= TASK DETAILS =
In the listing below, report how many lines include the string "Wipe", giving only that number.
*** Begin section ***
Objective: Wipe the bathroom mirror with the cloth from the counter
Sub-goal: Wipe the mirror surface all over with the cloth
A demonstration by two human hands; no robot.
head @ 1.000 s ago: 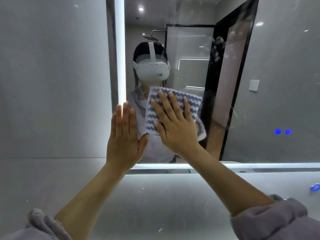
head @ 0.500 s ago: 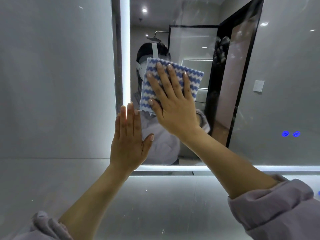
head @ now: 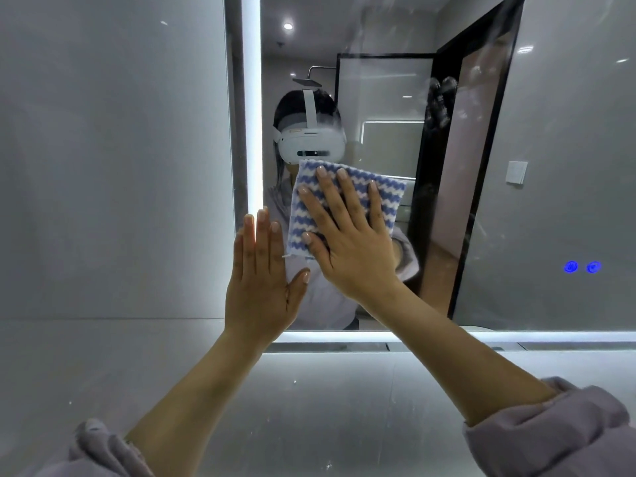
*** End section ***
= OUTPUT OF THE TASK =
2